» **WHAT IS BEING ASKED**
Work out how many lines below contain "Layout". Provide only the figure.

START EXTRACTED MATERIAL

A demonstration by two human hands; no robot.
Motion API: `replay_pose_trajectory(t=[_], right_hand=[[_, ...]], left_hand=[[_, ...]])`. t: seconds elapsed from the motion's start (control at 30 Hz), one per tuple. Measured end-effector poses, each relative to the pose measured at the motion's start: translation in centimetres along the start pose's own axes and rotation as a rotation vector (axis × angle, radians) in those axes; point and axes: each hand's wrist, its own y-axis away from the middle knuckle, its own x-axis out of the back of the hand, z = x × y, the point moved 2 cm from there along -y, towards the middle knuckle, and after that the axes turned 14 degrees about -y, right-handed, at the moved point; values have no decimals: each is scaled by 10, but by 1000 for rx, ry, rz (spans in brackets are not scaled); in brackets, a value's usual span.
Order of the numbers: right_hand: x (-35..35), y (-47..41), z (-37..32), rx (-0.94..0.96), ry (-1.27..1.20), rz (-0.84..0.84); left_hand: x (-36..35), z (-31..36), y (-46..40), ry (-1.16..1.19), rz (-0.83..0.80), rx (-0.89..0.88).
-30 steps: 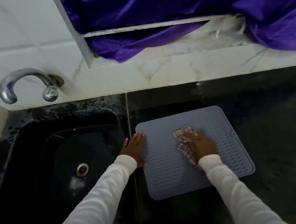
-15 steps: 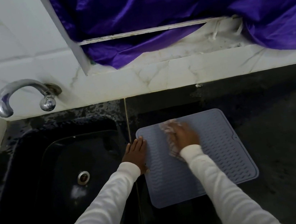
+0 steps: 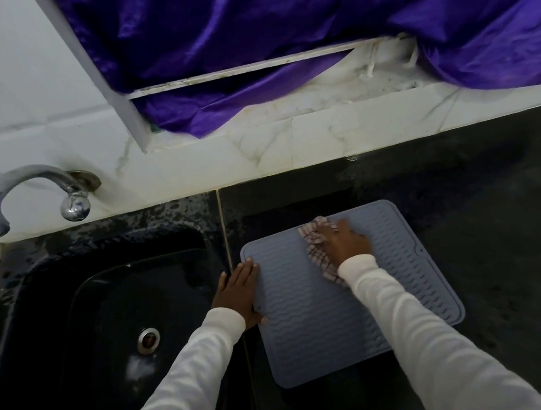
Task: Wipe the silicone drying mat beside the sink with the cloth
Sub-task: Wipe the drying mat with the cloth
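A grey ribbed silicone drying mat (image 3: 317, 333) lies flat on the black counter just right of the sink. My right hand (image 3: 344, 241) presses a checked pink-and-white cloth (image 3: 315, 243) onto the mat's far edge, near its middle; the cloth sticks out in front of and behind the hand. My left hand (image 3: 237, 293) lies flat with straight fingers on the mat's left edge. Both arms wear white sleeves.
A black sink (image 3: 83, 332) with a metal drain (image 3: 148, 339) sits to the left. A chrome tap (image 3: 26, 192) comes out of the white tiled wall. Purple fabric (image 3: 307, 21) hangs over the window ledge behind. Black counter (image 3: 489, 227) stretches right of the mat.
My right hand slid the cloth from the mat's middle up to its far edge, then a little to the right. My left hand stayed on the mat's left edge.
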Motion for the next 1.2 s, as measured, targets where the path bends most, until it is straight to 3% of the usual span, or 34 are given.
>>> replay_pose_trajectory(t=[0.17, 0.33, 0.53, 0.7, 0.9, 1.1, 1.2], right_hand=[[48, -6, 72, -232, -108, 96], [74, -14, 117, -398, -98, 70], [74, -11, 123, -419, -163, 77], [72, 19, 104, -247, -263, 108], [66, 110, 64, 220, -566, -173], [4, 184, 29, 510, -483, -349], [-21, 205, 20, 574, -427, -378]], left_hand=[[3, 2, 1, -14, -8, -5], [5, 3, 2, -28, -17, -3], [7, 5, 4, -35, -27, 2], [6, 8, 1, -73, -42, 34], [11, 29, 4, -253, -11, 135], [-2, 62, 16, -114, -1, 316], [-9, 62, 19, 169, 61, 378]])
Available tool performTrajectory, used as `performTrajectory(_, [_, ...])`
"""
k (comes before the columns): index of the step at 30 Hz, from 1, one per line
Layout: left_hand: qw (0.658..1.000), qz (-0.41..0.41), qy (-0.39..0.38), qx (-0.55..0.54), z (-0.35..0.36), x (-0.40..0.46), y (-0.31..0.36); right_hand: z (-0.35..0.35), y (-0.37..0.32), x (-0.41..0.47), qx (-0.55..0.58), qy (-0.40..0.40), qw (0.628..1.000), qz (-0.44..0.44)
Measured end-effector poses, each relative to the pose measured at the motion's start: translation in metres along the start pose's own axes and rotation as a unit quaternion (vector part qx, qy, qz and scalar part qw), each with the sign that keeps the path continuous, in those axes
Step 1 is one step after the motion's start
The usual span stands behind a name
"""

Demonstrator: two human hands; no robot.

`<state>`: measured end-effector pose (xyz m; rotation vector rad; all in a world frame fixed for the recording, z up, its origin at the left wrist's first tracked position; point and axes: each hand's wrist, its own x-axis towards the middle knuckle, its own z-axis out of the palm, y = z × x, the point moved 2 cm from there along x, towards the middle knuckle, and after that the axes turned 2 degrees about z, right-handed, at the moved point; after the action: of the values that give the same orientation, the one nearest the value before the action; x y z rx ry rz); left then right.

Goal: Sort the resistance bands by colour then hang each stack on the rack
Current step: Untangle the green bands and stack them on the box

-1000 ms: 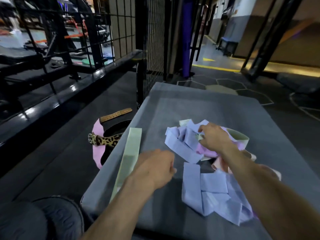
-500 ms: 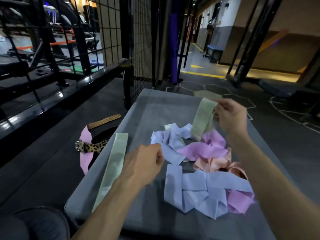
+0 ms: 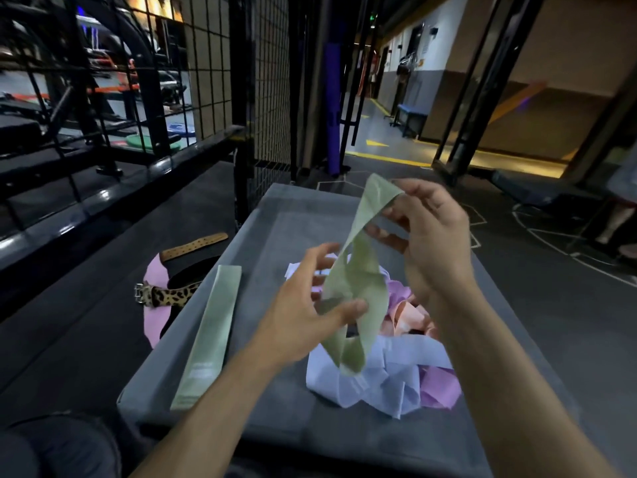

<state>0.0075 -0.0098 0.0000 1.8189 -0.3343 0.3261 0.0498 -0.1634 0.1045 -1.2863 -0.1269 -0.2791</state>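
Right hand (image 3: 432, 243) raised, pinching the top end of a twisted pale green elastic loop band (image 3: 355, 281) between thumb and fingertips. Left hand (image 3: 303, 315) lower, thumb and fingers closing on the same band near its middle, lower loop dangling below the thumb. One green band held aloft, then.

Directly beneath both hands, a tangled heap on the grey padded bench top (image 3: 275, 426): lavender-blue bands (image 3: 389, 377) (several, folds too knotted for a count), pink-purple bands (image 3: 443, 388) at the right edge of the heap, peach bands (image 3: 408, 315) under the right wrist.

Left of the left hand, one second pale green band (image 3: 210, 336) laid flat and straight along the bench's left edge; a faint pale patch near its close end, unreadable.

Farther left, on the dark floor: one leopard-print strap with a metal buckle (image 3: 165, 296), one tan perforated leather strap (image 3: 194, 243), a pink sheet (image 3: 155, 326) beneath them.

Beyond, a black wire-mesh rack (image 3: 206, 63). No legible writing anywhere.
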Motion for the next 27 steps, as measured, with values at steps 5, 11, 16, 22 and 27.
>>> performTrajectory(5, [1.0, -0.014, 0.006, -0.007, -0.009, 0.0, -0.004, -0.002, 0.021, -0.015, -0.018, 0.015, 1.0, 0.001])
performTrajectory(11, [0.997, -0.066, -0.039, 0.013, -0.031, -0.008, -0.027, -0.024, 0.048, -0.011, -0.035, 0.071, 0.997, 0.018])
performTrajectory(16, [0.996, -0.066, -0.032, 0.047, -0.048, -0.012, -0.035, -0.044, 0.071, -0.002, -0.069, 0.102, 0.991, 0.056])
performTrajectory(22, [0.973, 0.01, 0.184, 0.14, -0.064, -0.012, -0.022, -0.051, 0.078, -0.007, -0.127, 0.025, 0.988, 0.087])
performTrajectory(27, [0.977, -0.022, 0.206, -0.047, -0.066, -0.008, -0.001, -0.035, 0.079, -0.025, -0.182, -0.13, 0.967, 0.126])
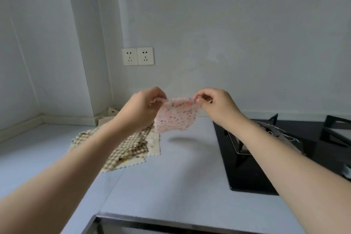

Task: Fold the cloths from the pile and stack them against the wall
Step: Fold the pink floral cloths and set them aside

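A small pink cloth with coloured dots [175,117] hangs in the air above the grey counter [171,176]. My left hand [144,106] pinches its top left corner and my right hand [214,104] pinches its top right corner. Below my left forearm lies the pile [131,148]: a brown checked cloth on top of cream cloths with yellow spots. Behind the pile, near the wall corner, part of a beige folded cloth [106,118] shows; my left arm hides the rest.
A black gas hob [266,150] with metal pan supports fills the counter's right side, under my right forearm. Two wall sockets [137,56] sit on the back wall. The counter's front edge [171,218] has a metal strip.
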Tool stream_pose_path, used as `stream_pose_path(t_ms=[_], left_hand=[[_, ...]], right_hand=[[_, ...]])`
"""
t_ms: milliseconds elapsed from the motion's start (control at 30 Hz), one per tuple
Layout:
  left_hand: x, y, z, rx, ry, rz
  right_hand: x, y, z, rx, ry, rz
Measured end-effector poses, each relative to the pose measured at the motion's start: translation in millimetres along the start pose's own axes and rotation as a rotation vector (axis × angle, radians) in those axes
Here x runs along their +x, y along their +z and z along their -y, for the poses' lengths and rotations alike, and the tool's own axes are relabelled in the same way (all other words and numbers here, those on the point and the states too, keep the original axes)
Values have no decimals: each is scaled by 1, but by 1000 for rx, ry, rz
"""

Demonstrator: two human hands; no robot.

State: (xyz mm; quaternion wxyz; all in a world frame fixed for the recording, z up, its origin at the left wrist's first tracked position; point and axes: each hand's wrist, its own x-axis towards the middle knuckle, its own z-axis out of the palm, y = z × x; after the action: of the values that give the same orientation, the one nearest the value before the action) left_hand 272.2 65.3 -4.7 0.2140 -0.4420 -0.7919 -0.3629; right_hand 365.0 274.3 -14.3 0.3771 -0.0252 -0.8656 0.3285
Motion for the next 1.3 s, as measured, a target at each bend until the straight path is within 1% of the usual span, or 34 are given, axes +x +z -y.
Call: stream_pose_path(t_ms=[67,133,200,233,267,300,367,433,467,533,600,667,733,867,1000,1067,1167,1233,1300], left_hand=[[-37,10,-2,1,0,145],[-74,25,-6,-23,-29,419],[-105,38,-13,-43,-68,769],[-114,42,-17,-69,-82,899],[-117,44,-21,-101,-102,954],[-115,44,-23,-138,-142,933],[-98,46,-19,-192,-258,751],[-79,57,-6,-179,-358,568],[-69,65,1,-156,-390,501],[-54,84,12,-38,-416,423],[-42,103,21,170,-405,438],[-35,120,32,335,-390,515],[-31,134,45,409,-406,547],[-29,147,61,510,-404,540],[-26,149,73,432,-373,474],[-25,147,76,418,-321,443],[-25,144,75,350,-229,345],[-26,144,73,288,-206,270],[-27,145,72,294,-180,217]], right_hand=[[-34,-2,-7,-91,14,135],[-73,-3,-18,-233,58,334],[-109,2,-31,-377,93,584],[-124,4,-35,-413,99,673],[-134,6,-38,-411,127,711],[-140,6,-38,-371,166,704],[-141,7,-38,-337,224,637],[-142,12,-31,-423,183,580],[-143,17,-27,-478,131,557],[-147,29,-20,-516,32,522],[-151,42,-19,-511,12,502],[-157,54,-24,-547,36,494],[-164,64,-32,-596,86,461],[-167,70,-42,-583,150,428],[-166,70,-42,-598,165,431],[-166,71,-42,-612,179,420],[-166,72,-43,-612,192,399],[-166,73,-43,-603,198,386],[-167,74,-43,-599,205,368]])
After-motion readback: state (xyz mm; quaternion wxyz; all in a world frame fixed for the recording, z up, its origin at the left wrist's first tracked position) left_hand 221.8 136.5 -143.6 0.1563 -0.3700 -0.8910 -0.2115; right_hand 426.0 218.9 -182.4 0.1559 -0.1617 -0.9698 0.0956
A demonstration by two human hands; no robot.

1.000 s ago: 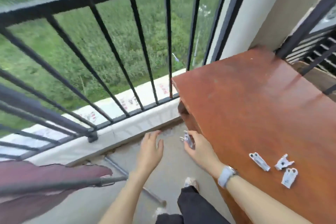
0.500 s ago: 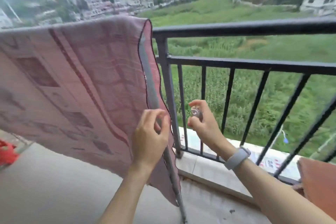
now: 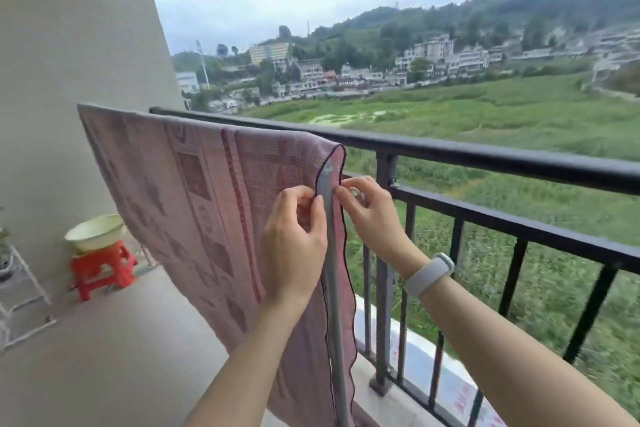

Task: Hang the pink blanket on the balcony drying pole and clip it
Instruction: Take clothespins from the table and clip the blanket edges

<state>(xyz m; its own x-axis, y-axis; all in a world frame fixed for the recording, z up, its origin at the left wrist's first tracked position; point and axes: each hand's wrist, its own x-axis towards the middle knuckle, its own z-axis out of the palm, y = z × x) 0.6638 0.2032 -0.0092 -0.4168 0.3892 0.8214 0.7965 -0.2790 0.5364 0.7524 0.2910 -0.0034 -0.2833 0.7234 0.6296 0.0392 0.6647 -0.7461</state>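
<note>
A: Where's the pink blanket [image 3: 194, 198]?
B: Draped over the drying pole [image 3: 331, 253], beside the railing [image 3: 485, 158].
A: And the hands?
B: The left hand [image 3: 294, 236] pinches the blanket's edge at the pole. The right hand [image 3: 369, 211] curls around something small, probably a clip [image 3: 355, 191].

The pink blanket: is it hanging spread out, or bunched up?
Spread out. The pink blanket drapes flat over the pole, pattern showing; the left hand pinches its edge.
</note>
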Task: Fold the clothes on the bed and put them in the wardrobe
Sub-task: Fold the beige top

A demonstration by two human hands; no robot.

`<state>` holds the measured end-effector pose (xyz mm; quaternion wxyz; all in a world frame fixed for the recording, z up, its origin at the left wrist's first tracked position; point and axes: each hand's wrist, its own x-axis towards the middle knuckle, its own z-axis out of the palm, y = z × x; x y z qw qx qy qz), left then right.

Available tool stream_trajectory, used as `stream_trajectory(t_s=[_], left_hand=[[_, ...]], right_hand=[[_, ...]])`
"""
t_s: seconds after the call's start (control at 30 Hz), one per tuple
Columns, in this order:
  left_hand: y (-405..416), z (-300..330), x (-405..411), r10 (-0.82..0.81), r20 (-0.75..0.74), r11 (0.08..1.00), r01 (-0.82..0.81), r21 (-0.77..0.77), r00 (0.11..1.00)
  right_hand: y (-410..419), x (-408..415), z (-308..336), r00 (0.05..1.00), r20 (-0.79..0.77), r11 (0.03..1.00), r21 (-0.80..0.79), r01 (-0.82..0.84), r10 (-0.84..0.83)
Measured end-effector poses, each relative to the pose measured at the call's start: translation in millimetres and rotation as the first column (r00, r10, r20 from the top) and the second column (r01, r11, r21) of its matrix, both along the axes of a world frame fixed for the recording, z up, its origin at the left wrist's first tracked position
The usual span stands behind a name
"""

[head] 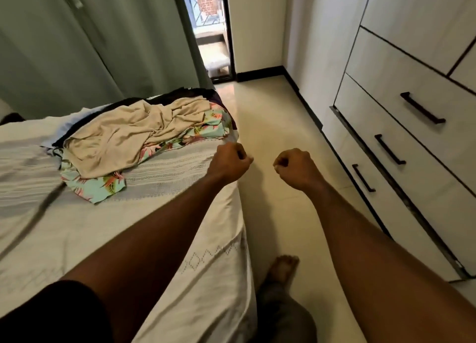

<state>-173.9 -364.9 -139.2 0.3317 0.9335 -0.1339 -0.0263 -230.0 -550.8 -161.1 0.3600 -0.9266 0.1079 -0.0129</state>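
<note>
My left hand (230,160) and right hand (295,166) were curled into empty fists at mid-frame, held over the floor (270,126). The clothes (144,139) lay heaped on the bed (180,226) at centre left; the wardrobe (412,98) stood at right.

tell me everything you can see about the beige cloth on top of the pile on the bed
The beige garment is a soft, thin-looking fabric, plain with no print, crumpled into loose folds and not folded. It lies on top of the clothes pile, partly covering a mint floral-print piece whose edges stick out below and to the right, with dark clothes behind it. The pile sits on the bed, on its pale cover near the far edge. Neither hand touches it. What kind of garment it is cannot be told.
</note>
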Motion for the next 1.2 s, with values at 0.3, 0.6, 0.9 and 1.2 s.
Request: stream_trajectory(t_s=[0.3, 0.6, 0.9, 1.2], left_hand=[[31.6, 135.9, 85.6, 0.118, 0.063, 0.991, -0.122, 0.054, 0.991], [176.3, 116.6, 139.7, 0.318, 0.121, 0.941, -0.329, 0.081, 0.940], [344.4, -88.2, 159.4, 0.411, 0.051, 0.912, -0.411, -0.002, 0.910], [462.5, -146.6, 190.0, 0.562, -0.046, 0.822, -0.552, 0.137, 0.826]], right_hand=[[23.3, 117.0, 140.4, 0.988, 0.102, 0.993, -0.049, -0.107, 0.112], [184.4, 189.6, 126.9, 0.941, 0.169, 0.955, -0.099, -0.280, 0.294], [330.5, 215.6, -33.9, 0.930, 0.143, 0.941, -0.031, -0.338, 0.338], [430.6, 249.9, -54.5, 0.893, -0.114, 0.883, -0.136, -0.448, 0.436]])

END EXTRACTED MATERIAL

» **RESULT OF THE EXERCISE**
2